Kaplan said that among “Very Likely” voters, Northam leads Gillespie with 50 percent to Gillespie’s 45 percent.

Gillespie won a tight primary with the one-time state chairman of the 2016 Trump campaign Corey Stewart, with 44 percent to Stewart’s 43 percent.

A source familiar with the relationship between Stewart and Gillespie, but not authorized to speak to the media, told Big League Politics that Gillespie has refused all of Stewart’s offers to help.

The source said Stewart, who is the chairman of the Prince William County Board of Supervisors, repeatedly made himself availble to Gillespie, but the answer was always “no thanks,” if there was a reply at all.

Gillespie wants to win it on his own without owning anyone, which means he is also willing to lose, rather than accept help from the Bannon-Trump wing of the state party, the source said.

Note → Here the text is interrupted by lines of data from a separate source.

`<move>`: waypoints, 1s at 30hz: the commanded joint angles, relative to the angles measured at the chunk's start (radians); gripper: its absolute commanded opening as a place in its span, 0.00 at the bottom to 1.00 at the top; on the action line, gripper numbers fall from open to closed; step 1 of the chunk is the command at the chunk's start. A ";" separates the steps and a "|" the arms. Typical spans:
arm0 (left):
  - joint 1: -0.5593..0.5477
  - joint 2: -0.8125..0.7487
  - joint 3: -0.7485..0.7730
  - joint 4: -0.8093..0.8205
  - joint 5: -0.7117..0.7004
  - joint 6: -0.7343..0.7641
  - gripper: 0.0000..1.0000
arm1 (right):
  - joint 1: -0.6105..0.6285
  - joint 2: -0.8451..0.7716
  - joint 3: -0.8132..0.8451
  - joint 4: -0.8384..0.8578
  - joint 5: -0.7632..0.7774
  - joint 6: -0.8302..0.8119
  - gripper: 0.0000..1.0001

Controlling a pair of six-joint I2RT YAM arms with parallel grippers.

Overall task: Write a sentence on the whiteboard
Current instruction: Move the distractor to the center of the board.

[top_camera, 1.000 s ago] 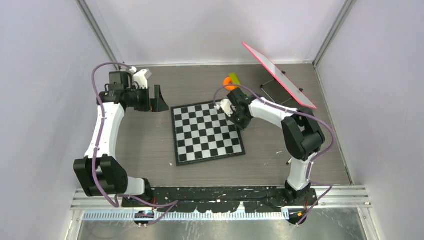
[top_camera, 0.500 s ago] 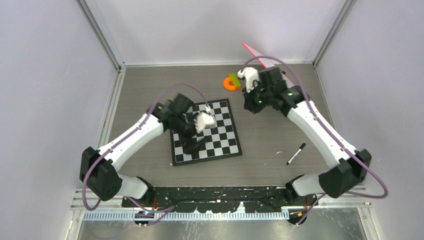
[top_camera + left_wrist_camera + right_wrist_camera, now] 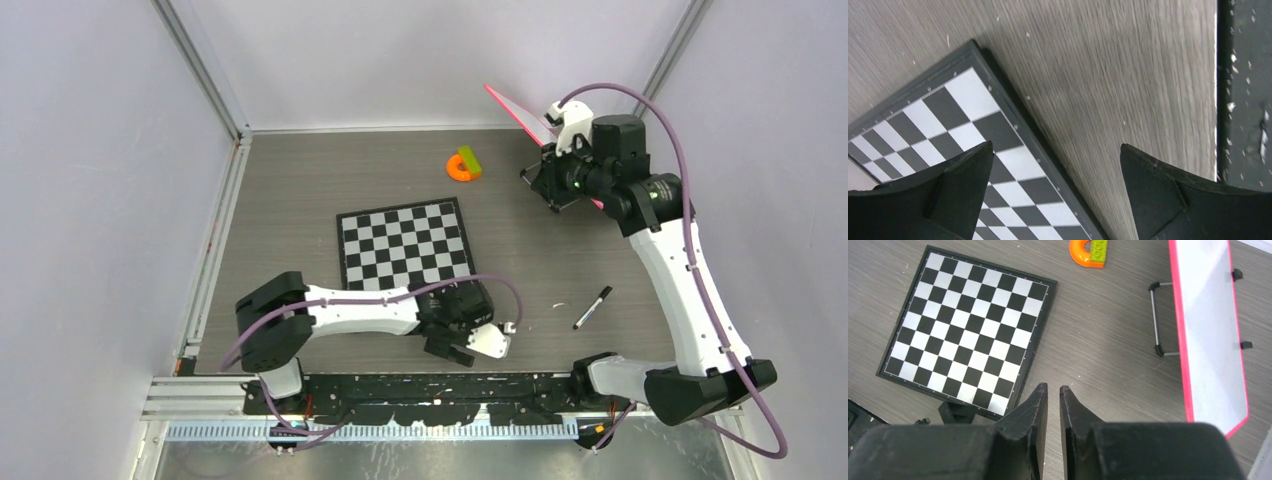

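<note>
Whiteboard (image 3: 1210,330): likely step, fetch marker. Right gripper (image 3: 1053,390): jaws barely parted, empty. Left gripper (image 3: 1056,147): jaws wide, empty. Marker (image 3: 593,307): lies lower right, top view; widen right jaws, grip across barrel. Whiteboard stands upper right, face apparently blank.

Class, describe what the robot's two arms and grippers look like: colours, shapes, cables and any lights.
Both arms, left arm and right arm, have smooth white links joined by bulky black joints. A purple cable loops along each. The right wrist shows a small green light. The left gripper and right gripper each have two matte black, wedge-shaped fingers.
</note>
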 commanded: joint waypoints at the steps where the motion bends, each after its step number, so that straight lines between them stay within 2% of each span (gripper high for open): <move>1: -0.044 0.043 -0.027 0.208 -0.160 0.016 1.00 | -0.032 -0.055 0.018 -0.014 -0.002 0.026 0.21; 6: -0.023 0.110 -0.072 0.304 -0.283 0.035 1.00 | -0.041 -0.066 -0.002 -0.023 -0.013 0.009 0.27; 10: 0.086 0.114 -0.095 0.316 -0.280 0.009 1.00 | -0.044 -0.069 0.002 -0.021 0.038 0.012 0.27; 15: 0.276 0.072 -0.131 0.318 -0.204 0.004 1.00 | -0.163 -0.004 0.115 -0.058 0.014 0.095 0.27; 23: 0.576 0.047 -0.120 0.310 -0.083 0.032 1.00 | -0.337 0.190 0.285 -0.145 -0.033 0.089 0.27; 30: 0.768 0.068 -0.037 0.243 0.037 -0.004 1.00 | -0.493 0.376 0.389 -0.179 -0.062 0.036 0.27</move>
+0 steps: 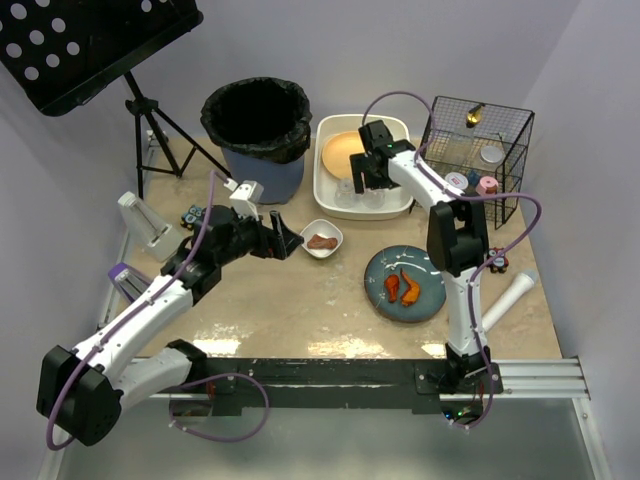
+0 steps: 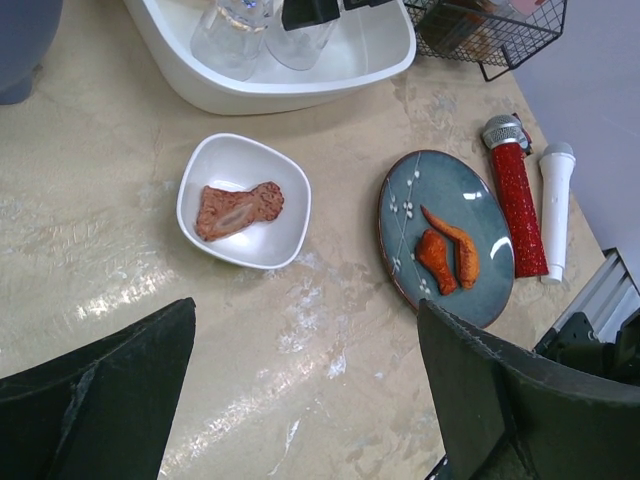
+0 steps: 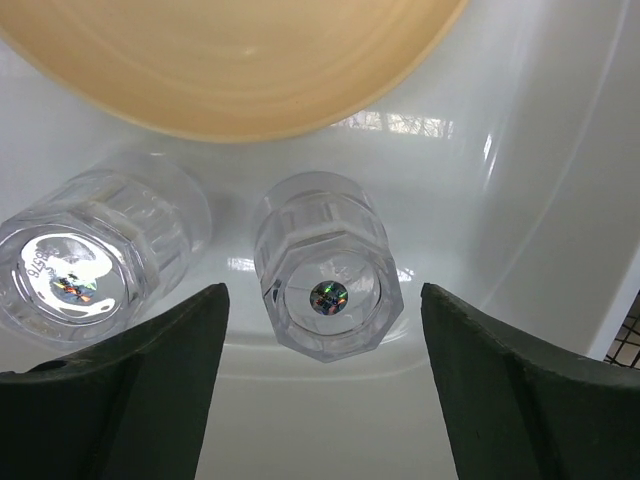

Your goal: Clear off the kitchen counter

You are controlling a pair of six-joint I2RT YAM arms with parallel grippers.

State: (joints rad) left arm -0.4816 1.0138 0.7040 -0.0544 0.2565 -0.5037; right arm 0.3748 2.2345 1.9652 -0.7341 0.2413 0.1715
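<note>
The left gripper (image 1: 286, 240) hovered with fingers spread, holding nothing. A grasp on one rim of the white bowl (image 2: 283, 238) ahead could tip it, spilling the food (image 2: 238, 208). The kitchen counter (image 2: 100, 200) lay beneath those fingers, apart. Farther off, the right gripper (image 3: 322, 300), likewise spread, hung over a glass (image 3: 330, 250) in the tub (image 3: 560, 200).
</note>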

“Diehl is completely different,” the source said. “Diehl and Corey always talking and Corey has helped him a lot,” the source said. Massachusetts Republican state Rep. Geoffrey G. Diehl is challenging Sen. Elizabeth Warren (D.-Mass.) in 2018. Diehl was the chairman of Trump’s Bay State campaign.

Stewart is challenging Sen. Timothy M. Kaine (D-Va.) in 2018.

Thirty-nine percent of the respondents were Democrats, 34 percent were Republicans and 27 percent identified as Independent.

Fifty-three percent of respondents said they had an unfavorable opinion of President Donald J. Trump with 36 percent saying they had a favorable opinion.

Thirty-eight percent of respondents said they had a favorable opinion of Democrat Gov. Terence R. McAuliffe with 37 percent saying they had an unfavorable opinion.

In the other races, Democrat Attorney General Mark R. Herring leads Republican John Adams, 47 percent to 42 percent and Republican state Sen. Jill H. Vogel trails Democrat Justin Fairfax, with 41 percent to 46 percent for Fairfax.

The survey was conducted using interactive voice responses and an online panel of cell phones users. The results are weighted to match a proprietary voter turnout model.

Check out the poll’s crosstabs here:

CROSSTABS FORMAT 1 (1)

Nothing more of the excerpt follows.